§ **Aim of the exercise**
Restrict the output to the lines below starting at the one that contains "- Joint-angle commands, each" and ending at the one that contains "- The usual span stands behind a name", and restate them word for word, both ends included.

Data records
★ ★ ★
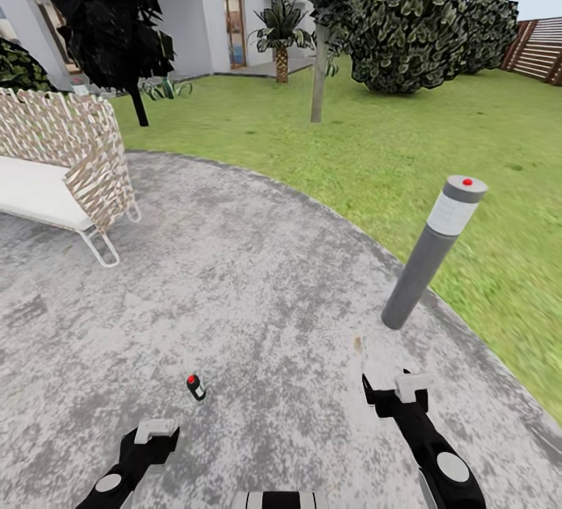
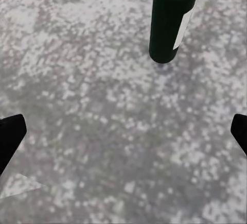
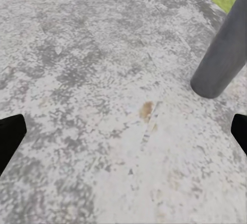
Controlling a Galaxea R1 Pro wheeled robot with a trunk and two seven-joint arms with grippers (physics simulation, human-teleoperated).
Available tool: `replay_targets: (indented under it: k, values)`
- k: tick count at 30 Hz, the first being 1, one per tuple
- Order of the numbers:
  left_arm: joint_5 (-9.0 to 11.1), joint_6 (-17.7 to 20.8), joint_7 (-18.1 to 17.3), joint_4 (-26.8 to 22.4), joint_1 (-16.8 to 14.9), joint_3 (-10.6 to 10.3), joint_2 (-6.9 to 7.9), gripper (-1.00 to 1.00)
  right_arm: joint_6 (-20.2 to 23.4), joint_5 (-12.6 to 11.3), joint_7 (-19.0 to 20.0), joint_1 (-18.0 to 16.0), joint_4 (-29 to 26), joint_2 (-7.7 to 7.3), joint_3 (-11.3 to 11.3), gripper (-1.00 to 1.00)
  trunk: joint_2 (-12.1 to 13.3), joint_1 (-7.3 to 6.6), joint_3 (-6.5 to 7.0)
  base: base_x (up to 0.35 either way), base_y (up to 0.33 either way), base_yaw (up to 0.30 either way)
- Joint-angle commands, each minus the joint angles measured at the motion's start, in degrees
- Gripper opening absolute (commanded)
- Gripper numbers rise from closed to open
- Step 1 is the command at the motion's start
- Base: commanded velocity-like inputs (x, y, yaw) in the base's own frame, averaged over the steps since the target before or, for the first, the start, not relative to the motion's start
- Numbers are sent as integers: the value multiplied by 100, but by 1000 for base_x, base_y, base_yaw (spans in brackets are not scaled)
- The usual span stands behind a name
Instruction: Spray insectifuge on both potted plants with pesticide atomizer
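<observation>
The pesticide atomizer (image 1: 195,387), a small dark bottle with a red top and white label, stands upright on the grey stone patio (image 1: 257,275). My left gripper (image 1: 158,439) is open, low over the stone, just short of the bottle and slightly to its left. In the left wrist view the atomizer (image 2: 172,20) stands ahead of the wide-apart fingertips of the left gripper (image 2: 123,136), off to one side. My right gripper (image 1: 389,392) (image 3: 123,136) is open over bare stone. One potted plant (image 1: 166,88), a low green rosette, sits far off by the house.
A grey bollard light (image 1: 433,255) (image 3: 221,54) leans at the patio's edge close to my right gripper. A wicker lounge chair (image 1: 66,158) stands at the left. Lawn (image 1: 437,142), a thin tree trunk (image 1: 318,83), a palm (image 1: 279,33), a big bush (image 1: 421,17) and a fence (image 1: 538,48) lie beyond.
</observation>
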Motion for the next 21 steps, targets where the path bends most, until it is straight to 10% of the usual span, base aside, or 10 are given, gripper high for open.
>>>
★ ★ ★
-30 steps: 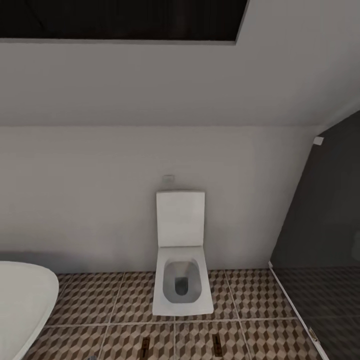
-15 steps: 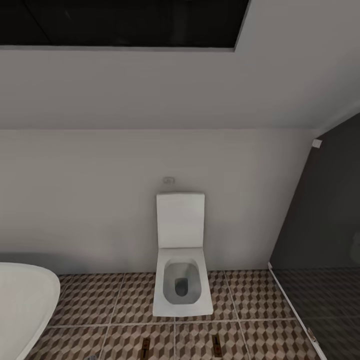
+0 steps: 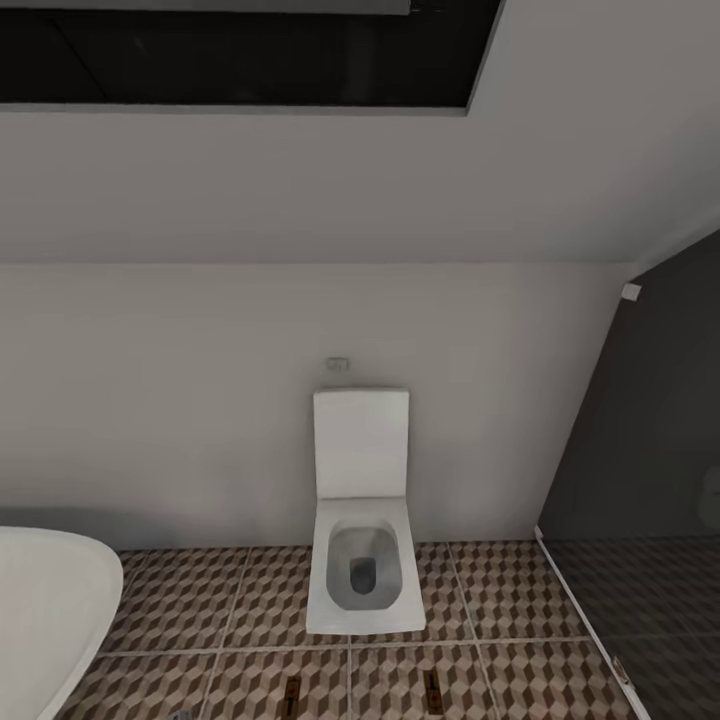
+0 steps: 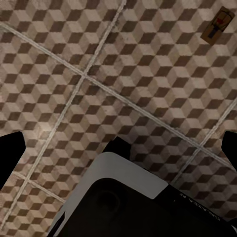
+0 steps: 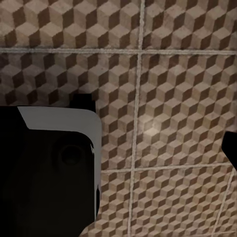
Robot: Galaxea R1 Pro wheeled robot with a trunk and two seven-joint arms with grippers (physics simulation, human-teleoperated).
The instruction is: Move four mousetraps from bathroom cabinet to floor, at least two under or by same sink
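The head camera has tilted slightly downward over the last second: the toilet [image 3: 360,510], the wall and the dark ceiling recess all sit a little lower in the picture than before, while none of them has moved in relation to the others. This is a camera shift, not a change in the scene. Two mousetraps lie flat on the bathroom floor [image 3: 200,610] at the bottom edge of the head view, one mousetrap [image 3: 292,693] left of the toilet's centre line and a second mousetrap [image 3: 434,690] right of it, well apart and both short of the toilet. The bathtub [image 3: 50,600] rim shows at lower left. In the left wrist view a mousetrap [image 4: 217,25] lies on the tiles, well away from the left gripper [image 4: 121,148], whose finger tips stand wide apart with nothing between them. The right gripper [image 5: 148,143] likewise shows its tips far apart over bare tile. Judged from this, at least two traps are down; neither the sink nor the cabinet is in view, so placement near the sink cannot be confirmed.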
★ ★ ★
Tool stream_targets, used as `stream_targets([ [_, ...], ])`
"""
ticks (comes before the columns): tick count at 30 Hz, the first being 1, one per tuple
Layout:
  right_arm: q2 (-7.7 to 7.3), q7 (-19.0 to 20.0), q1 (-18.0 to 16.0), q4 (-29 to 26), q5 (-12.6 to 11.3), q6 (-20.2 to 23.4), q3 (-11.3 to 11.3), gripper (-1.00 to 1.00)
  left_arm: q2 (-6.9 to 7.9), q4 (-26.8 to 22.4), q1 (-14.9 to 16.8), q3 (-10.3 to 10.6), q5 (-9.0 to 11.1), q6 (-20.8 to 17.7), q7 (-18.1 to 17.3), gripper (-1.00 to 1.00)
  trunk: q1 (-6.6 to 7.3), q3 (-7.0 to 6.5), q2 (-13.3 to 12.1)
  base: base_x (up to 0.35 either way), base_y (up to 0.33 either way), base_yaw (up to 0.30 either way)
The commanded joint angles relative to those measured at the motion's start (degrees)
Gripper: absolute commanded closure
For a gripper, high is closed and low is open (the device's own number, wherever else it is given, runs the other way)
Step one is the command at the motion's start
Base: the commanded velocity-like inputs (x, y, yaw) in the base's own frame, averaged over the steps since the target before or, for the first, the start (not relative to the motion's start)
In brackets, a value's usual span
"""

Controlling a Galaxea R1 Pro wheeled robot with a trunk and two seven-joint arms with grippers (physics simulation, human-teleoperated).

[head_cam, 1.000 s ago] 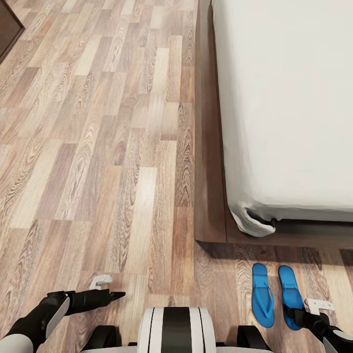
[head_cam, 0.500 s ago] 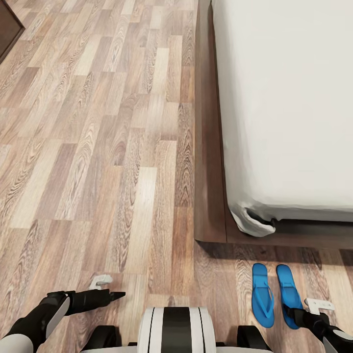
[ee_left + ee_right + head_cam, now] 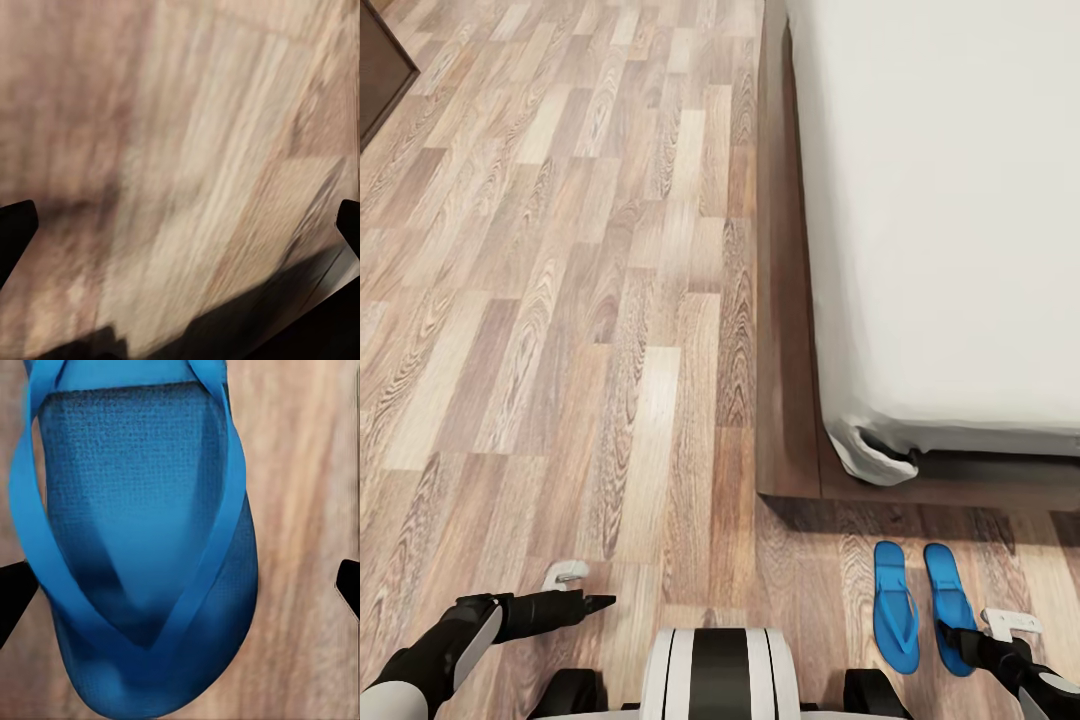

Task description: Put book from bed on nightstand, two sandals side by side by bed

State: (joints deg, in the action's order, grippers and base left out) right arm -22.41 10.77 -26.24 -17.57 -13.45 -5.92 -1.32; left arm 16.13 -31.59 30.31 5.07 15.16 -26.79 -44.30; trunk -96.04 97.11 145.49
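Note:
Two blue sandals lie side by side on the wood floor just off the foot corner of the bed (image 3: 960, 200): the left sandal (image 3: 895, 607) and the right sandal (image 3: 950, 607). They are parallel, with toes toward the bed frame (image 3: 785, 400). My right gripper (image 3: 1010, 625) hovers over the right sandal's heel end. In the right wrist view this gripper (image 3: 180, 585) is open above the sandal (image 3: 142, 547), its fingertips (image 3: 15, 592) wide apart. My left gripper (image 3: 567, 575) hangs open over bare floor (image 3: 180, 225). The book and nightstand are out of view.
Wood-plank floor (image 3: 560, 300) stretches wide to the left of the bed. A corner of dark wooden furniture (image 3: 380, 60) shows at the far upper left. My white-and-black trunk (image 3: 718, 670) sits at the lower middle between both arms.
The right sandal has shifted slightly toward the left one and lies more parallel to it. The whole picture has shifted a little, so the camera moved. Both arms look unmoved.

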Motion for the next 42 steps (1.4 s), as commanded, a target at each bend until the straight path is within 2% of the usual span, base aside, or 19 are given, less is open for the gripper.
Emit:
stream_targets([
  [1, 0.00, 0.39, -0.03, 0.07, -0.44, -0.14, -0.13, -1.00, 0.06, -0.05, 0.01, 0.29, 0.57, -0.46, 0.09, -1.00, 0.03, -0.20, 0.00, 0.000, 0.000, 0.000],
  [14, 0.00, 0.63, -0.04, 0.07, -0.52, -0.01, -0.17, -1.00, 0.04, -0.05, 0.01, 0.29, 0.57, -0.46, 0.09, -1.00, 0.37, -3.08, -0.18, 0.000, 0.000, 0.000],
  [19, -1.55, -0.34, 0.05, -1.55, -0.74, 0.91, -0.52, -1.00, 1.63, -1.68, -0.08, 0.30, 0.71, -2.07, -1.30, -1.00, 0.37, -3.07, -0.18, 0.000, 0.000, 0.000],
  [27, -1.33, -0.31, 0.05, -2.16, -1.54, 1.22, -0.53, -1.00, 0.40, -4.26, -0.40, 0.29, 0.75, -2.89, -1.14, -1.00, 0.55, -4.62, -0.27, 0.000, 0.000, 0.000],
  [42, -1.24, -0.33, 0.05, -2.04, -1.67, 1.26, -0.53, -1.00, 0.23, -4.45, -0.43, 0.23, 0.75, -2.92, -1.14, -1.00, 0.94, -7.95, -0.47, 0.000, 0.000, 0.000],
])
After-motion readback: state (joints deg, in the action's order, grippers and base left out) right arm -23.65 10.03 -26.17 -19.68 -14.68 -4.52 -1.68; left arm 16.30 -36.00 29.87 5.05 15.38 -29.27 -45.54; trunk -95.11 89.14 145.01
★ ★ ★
§ **Reply**
- Joint-angle commands, each minus the joint angles measured at the motion's start, in degrees
- Gripper opening absolute (commanded)
- Gripper numbers rise from closed to open
- Step 1 is the command at the motion's start
- Base: commanded velocity-like inputs (x, y, yaw) in the base's own frame, averaged over the steps since the target before or, for the first, the start, not relative to the motion's start
- Numbers are sent as integers: the value multiplied by 100, but by 1000 for base_x, base_y, base_yaw (spans in brackets are not scaled)
- The usual span stands behind a name

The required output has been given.